The trial court knew that Mikolajczyk had not been disclosed and recognized defendant's failure to comply with Rule 213. However, the witness was allowed to testify because the trial court concluded "He's not a surprise." Based on the mandatory requirements of Supreme Court Rule 213(f), we reject defendant's argument that the burden of disclosing a lay witness is not justified as such witness is not likely to cause unfair surprise. Such disclosure requirements are not a burden, but a mechanism to promote a fair trial process. Moreover, disclosure is mandatory. A party is required under Supreme Court Rule 213(f) to name and identify trial witnesses "together with the subject of their testimony." 177 Ill. 2d R. 213(f).
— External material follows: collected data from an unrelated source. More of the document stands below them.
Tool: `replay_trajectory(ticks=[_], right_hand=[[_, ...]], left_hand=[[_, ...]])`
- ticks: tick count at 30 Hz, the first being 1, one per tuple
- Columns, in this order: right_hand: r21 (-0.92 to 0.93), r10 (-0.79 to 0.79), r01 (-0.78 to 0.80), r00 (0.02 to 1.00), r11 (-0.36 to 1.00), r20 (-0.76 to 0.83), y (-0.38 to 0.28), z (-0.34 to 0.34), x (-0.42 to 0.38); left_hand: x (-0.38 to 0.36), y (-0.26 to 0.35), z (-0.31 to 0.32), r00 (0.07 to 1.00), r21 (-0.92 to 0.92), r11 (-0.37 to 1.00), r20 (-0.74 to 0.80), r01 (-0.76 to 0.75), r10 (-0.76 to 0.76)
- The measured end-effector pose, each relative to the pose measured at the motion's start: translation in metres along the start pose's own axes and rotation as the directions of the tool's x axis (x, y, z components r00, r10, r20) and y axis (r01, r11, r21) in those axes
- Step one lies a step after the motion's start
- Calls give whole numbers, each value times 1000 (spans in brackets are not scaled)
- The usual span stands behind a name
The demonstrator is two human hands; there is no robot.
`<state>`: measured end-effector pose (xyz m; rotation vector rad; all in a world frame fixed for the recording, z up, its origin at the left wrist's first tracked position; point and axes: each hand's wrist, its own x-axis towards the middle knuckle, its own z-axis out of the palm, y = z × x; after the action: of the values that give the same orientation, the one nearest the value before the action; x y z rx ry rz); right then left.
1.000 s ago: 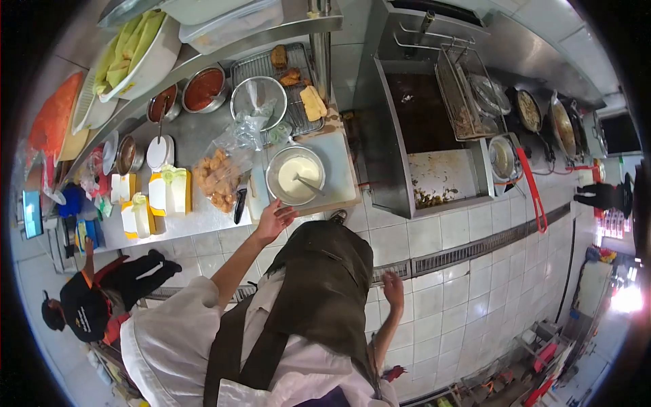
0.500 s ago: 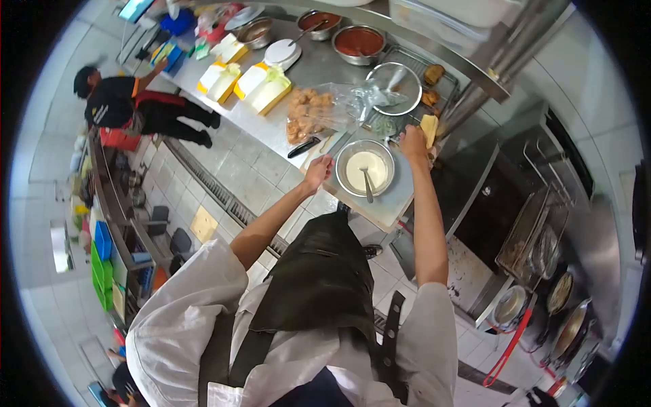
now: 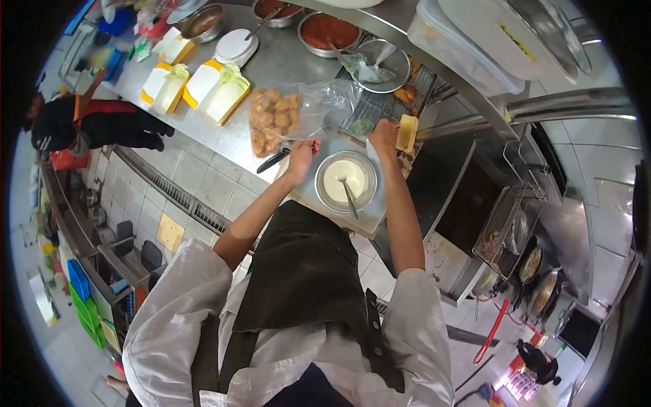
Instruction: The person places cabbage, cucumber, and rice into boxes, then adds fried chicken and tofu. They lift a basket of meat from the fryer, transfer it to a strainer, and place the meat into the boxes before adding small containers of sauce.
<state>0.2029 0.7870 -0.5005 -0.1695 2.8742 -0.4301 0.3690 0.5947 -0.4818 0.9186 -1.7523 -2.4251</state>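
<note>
My left hand (image 3: 302, 159) is closed, fingers curled, beside the black handle of a knife (image 3: 273, 161) and the lower edge of a clear plastic bag (image 3: 277, 112) of round brown balls. What its fingers hold, if anything, is hidden. My right hand (image 3: 384, 138) is also closed, over the far right of the cutting board (image 3: 371, 220). A bit of white shows under it, too small to name. Just right of it stands a yellow block-like piece (image 3: 407, 132). Between my forearms, a metal bowl (image 3: 319, 193) of cream-coloured sauce holds a spoon (image 3: 349, 197).
Farther back are open food boxes (image 3: 217, 91) with lettuce, a white round scale (image 3: 236, 47) and a bowl of red sauce (image 3: 330, 34). A wire rack (image 3: 366, 115) bears fried pieces. A metal shelf (image 3: 461, 71) overhangs the right. A co-worker (image 3: 74, 122) stands at the counter's left.
My view has shifted, and the counter's things sit farther left. My left hand has moved forward toward the bag and knife. My right hand has moved slightly forward and left, still closed.
</note>
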Motion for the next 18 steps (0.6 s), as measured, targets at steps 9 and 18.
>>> replay_trajectory(ticks=[9, 18], right_hand=[[46, 121, -124, 990, 991, 69, 2, -71, -23], [-524, 148, -41, 975, 851, 164, -7, -144, 17]], left_hand=[[-14, 13, -20, 998, -42, 999, -56, 30, -32], [5, 13, -15, 1000, -63, 998, 1, -22, 23]])
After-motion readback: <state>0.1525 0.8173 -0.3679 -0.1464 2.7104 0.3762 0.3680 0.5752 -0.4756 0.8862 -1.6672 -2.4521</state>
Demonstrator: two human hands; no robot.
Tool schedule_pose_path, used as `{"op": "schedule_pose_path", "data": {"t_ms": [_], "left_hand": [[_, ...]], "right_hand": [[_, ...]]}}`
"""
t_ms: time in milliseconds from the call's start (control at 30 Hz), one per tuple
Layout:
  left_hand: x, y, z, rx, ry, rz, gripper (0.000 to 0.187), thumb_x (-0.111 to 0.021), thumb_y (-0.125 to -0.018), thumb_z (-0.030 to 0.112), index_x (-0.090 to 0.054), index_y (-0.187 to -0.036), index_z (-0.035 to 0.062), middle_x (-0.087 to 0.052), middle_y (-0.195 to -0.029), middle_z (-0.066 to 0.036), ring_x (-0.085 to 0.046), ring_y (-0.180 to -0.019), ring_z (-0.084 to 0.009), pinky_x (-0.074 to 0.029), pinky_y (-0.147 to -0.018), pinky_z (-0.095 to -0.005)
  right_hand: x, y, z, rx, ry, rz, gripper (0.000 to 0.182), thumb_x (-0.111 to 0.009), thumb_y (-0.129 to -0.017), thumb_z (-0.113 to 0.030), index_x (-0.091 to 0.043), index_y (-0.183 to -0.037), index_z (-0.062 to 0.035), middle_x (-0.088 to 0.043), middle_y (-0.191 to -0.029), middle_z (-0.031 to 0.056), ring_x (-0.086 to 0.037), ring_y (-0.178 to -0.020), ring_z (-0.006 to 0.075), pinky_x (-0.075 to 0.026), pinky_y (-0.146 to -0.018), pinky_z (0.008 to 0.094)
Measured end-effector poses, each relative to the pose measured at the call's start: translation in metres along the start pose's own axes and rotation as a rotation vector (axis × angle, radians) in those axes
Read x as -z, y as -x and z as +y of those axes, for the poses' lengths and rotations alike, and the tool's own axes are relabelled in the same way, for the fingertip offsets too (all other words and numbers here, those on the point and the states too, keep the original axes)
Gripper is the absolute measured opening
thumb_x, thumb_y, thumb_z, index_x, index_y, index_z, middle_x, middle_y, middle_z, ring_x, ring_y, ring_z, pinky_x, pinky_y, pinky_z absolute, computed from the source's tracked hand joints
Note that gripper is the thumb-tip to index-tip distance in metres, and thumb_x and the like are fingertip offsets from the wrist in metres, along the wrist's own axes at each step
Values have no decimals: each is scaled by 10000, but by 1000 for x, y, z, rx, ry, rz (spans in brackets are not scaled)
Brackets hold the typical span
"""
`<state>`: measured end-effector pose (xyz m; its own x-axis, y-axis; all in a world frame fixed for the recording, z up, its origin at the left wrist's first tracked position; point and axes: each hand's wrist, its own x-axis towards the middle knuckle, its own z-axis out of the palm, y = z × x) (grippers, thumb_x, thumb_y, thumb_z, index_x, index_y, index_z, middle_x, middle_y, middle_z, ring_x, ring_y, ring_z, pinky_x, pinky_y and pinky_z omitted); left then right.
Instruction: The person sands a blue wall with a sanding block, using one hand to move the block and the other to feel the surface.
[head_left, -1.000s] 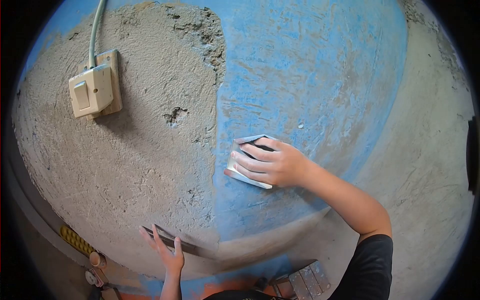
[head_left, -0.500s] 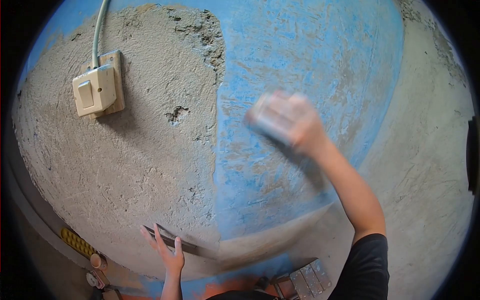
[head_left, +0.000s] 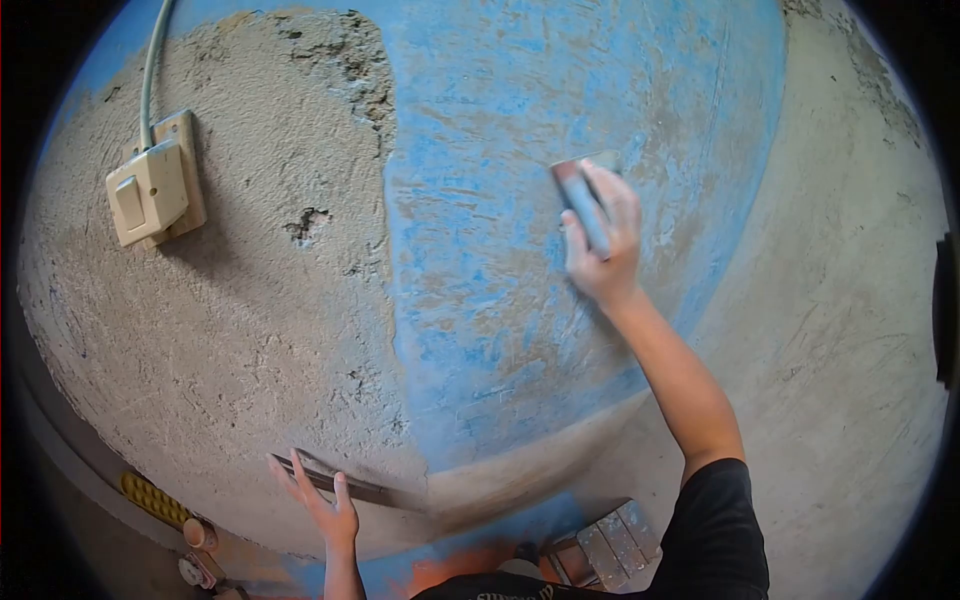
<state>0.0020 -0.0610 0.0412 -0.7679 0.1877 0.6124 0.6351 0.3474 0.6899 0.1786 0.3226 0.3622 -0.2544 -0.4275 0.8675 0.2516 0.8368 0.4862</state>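
Observation:
My right hand is closed around a flat trowel-like tool with a pale bluish grip and a brown end. It is over the blue-painted patch of the wall, where worn streaks of grey and brown show through the paint. Low on the left, my left hand has its fingers stretched apart. Those fingers overlap a thin dark strip that runs along the lower part of the rough grey wall. The palm faces away from my view.
A cream switch box on a wooden backing sticks out at upper left, with a cable rising from it. A paint-spotted slatted stool stands below. At lower left are a yellow bumpy object and a round-ended item.
My right hand has moved slightly right and up, turning the tool more upright; its motion blur has eased. The wall and switch box sit further left in view. My left hand keeps its pose.

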Motion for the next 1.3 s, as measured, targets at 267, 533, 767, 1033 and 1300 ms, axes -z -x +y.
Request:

The rule is not limited to requiring witness disclosure only of those witnesses who may cause unfair surprise.
Here, based on defendant's answer to plaintiff's interrogatories, plaintiff prepared its case not knowing Mikolajczyk was to be called as a witness. Failure to disclose this witness gave plaintiff no opportunity to schedule a discovery deposition. Failure to disclose this witness gave plaintiff no opportunity to prepare for cross-examination prior to trial and no opportunity to arrange for a rebuttal witness. Moreover, when defendant called Mikolajczyk as a witness during trial the trial court did not give plaintiff any additional time to prepare. Mikolajczyk provided essential information regarding the main issue in the case as to whether the insurance policy was in effect on the date of the accident. Defendant's failure to disclose this critical witness substantially prejudiced plaintiff and denied plaintiff a fair trial. We therefore find the trial court abused its discretion in finding no violation of Rule 213(f). The prejudicial effect of this ruling warrants a new trial.
Having found that plaintiff is entitled to a new trial, we need not address the other issues that plaintiff raises. For the reasons previously discussed, we reverse the trial court's judgment and remand for a new trial.
Reversed and remanded for a new trial.
McNULTY, P.J., and COHEN, J., concur.